There are different methods of calculating biomass and carbon storage in forests. Usually these methods combine information from forest inventories and expansion factors or fitting linear regression models [1]. Biomass models, usually fitted by linear regression (called allometric equations by some authors) can be used to obtain indirect estimates, by using tree measurement data (such as dbh, height, among others) coming from forest inventory, and are widely used for this purpose. Soares and Tomé [2] advocate the use of biomass equations, because the architecture of trees changes over time and under prevailing site conditions, altering the fixed proportion implicit in the expansion factors. Equations for biomass estimation require the examination of different models, which must be judged by some statistical indicators of goodness of fit. Selecting the best model, in principle, is a simple task, since there are well known criteria for this purpose. Many tools for the choice of the “best model” have been suggested in the literature [3]. However, different objectives in modeling can exist besides prediction, which require an integrated vision of the different model selection criteria.

Model selection has occupied the minds of many researchers, and a large number of publications devoted to this subject can be found in the literature [4, 5, 6, 7, 8, 9, 10, 11, 12]. Particularly in biomass estimation this issue is not deeply explored. Although model selection criteria for biomass estimation are widely used, a specific discussion on their significance and application has not been yet published.

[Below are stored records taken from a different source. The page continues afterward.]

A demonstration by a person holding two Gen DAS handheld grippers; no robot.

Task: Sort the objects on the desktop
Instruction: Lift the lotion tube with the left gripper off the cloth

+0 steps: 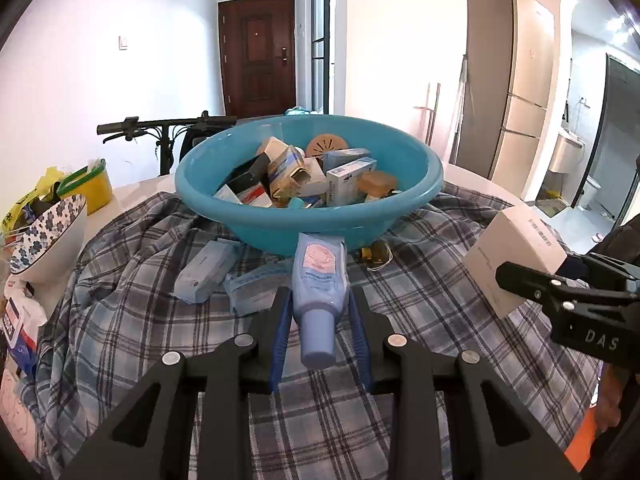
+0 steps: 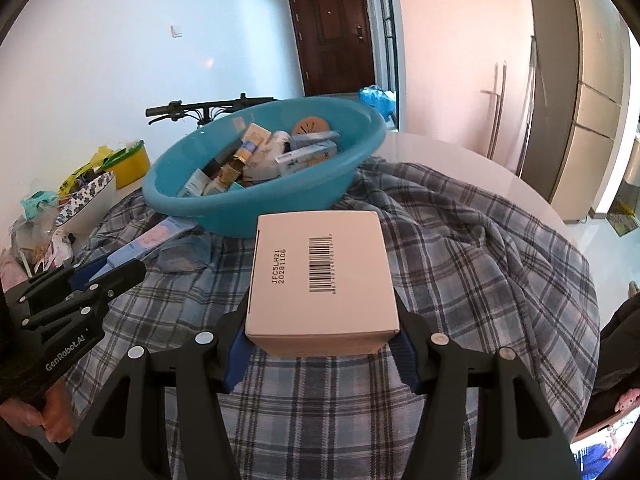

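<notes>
My left gripper is shut on a light blue tube with a pink label, cap towards the camera, held just above the plaid cloth in front of the blue basin. The basin holds several small boxes and bottles. My right gripper is shut on a white box with a barcode, held above the cloth; this box also shows in the left wrist view. The basin lies ahead and left of the right gripper. The left gripper and its tube show at left.
Two pale blue packets lie on the plaid cloth left of the tube. A small yellow item sits at the basin's foot. A flowered bowl, a yellow tub and bags crowd the table's left edge. A bicycle handlebar stands behind.
</notes>
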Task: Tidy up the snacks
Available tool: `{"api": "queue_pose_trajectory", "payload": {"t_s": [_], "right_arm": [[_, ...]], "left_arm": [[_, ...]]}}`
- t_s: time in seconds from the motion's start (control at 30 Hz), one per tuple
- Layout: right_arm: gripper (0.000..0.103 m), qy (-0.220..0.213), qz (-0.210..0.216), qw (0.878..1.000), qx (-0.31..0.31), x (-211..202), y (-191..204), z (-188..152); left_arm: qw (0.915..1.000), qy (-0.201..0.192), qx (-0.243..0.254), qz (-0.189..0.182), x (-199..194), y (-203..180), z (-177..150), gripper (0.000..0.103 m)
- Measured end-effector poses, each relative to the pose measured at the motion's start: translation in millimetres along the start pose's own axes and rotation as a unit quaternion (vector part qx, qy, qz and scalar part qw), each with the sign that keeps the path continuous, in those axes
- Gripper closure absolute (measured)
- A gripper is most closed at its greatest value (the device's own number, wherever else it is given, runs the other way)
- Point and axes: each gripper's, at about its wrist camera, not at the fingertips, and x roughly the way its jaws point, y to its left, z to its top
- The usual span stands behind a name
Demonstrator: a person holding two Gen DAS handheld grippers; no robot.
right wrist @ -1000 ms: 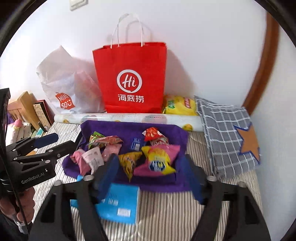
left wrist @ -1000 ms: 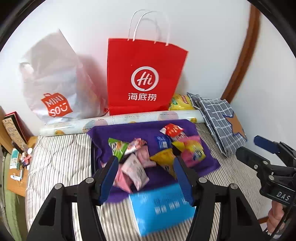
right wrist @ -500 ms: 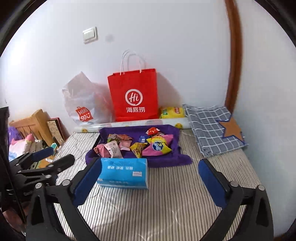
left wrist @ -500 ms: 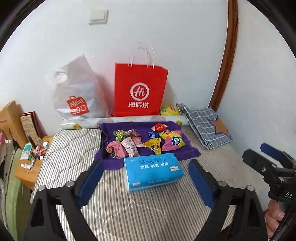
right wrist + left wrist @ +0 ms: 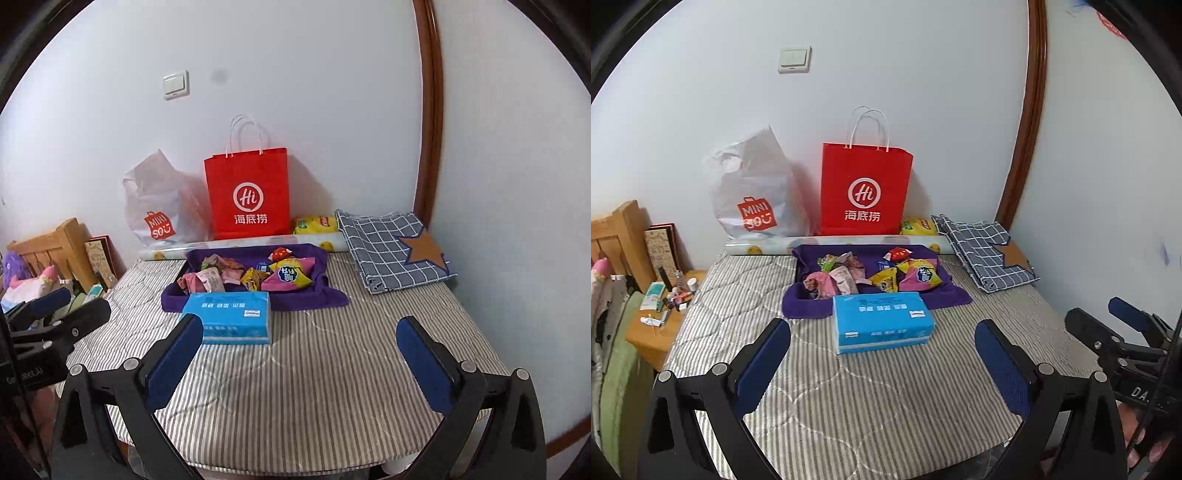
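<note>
On the striped mattress, left wrist view: left gripper (image 5: 882,350) released, jaws just opened, empty; blue tissue pack (image 5: 882,321) just ahead.
Snacks: snack packets (image 5: 875,275) heaped on purple cloth (image 5: 951,293).
Risk: reaching over could shove the pack into the heap.
Right wrist view: right gripper (image 5: 299,347) released, empty; loose cloth may drag with a grabbed packet.

You face a grey-striped mattress (image 5: 886,398) bearing a purple cloth (image 5: 945,291), a bright blue tissue pack (image 5: 882,325), a red paper bag (image 5: 866,192) and a navy-checked pillow (image 5: 982,247) with a brown star.
</note>
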Motion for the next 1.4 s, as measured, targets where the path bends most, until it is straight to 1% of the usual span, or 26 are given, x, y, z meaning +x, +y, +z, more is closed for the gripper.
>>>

Criteria for model selection must incorporate goodness of fit and parsimony, allowing that several models examined can be simultaneously compared [13]. Among the selection criteria most commonly adopted are the following: adjusted coefficient of determination, maximum likelihood test, Akaike information criterion, Akaike information criterion not biased to small samples, and Schwarz information criterion (also called Bayesian) [13]. There are variations of the mathematical formulations of these criteria in the literature, though their rationale are similar.

*R*^{2} (coefficient of determination) is perhaps the measure of fitting most widely used in linear regression modeling, but, according to some authors, it has been improperly used [14]. After the Anscombe’s publication on *R*^{2} [15], various criticisms have been made about the use of it as a model selection criterion. The author’s analysis has become famous, when he proposed a consideration on four series of different data that resulted in the same value of *R*^{2} in the fitting of the straight-line model, the so-called “Anscombe’s quartet”. Kvalseth [14] has discussed the several potential pitfalls in using the *R*^{2} inadvertently. Some authors consider this measure as antiquated and with many restrictions [5, 11, 16].

One of *R*^{2} features is that the increase in the number of parameters causes a concomitant increase of its value, giving the false impression that a certain model is better than another. Another point is that models with different numbers of coefficients cannot be compared directly by *R*^{2}. Therefore, the adjusted *R*^{2} should be used instead [17]. Other statistical analyses traditionally employed are the size of the absolute (*Syx*) and the relative (*Syx*%) error of estimate, and the graphical residual analysis as well. Vanclay [18] suggests analyzing the data graphically, noting also the F-values of the regression and the statistic prediction sum of squares (PRESS) [12, 19].

The information criteria proposed by Akaike [20] and Schwarz [21] have been used and recommended for model selection. These alternative indices would be a better combination of ability to detect the goodness of fit and, therefore, the quality of the model, as well as penalize complex models that could mask the selection results.

Although this matter is of great importance for biomass and carbon modeling of woody species, we have not found in the literature research papers devoted to the compare the results obtained with a variety of data sets, by using analyzing different criteria for selecting models. In this work, the behavior of six selection criteria are evaluated to estimate individual biomass through six linear regression models fitted to actual data of different woody species indigenous of the Tropical Atlantic Rain Forest in southern/southeastern Brazil.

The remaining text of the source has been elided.